Aside from dramatically restructuring the whole system, there are only two options, mathematically, to cover it: higher taxes or lower benefits.

The current default policy is across-the-board benefit cuts: sometime before 2040, the trust fund will be gone and monthly receipts simply won’t cover scheduled payments.

But making policy by default is rarely a good idea, and my colleagues have proposed and thoroughly analyzed many options for reforming the current system. Although each idea necessarily involves either lower benefits or higher taxes (or both), the three I outline below seem pretty reasonable, especially in combination.

I say reasonable because each would either bring us closer to policy similar to what we’ve agreed upon in the past or would address major demographic changes in our population. They’re reasonable, too, because one way or another we’ll pay for the shortfall; the choice is only whether we’ll do it with a thoughtful plan.

Here we go—it’s about to get wonky.

Increase the Social Security tax cap. Social Security taxes are capped: you pay taxes on all income you make up to $117,000 this year; any income above that cap is not subject to the tax.

In the early 1980s, the cap covered about 90 percent of all wages in the economy. Since then, rapid income growth at the top of the distribution means that the cap now covers only about 84 percent of all wages. If the share had remained constant, 2014’s cap would be almost $230,000.

Eliminating the cap altogether could reduce the long-term deficit between 70 and 86 percent, depending on whether high-income earners also received higher benefits in return for paying more tax. Raising the cap to cover 90 percent of wages again could lower the deficit by 28 percent, even if high earners receive higher benefits.

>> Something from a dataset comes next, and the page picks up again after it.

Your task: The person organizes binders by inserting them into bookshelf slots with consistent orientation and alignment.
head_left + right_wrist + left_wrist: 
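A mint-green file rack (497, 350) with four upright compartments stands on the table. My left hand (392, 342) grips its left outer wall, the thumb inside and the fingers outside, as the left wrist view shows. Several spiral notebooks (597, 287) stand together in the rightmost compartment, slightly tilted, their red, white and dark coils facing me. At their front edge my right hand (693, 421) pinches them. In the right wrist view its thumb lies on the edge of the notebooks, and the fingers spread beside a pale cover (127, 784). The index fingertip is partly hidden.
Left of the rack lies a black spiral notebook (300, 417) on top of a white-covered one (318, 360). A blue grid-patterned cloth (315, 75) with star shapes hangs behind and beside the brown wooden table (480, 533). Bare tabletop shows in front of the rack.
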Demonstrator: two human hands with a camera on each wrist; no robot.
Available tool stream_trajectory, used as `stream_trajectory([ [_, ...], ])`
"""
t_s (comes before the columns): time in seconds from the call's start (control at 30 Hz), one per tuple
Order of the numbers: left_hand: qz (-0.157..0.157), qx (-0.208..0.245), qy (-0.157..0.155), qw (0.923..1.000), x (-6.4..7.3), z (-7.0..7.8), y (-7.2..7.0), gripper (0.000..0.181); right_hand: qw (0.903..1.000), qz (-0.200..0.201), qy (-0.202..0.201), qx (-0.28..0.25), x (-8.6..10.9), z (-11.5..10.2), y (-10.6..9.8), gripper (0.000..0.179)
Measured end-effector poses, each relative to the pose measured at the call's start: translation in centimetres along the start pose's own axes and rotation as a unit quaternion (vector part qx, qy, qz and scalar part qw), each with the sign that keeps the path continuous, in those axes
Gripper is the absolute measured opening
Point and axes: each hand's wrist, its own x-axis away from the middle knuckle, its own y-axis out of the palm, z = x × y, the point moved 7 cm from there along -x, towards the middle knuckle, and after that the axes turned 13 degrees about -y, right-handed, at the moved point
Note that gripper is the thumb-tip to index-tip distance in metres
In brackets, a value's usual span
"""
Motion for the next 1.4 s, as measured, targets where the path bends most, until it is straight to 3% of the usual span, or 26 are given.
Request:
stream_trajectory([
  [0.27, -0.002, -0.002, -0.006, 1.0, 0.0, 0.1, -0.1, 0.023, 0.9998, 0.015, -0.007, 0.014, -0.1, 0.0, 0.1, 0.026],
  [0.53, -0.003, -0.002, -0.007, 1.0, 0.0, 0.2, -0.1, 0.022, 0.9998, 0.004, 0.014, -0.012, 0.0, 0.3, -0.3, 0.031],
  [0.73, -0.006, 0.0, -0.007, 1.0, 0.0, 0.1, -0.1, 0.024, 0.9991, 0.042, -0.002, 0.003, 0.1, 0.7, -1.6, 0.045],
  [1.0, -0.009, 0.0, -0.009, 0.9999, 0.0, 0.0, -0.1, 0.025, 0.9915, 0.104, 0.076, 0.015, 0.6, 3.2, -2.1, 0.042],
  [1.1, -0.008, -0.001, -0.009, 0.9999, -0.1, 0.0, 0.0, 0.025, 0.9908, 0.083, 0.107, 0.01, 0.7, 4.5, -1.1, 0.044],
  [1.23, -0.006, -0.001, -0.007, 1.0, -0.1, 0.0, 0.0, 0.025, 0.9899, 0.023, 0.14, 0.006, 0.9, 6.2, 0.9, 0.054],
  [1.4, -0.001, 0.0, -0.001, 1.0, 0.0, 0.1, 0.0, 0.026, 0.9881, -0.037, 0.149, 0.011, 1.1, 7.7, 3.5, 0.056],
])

The tradeoff is that the higher taxes might discourage higher-income people from working, which would itself cost the system some solvency.

Increase the Social Security tax. Social Security payroll taxes increased steadily between 1955 and 1990. But for nearly 25 years, they’ve remained constant at 12.4 percent, split by law between employers and workers.

Raising the rate by just 2.7 percentage points would add 50 years of solvency to the system and reduce the need to lower benefits in the future. (That tax increase would be split between employers and workers, though employers would likely pass some or all of their burden on to their employees through lower wages.)

A drawback, again, is that higher taxes (or lower wages) may discourage work. It might also increase the regressivity of the tax. And it could reduce minimum-wage employment if employers hire less in the face of higher labor costs.

Increase the retirement age. Current law increases the full Social Security retirement age gradually from 65 to 67 for those born between 1938 and 1960. But it remains 67 for everyone born after 1960, despite a half century of health and longevity gains coupled with decreasing shares of physically intensive employment.

Compared with workers born in 1937, today’s workers can expect to spend seven or eight full years more in retirement, on average. Gradually increasing the retirement age from 67 to 69 by birth cohort and then indexing it to life expectancy gains would reduce the long-term deficit by 44 percent.

A huge drawback is that life expectancy gains and reductions in physically demanding work have not benefited all workers evenly. Many may simply be unable to work longer in their industry, or may not live long enough to benefit from a later retirement age.

So what? There are tradeoffs to all of those ideas, making meaningful reform politically difficult. But there is a huge tradeoff to doing nothing, too. If we thoughtfully plan how to cover the inevitable shortfall with a combination of the ideas above (and potentially others), we can also build in ways to mitigate potential harms along the way.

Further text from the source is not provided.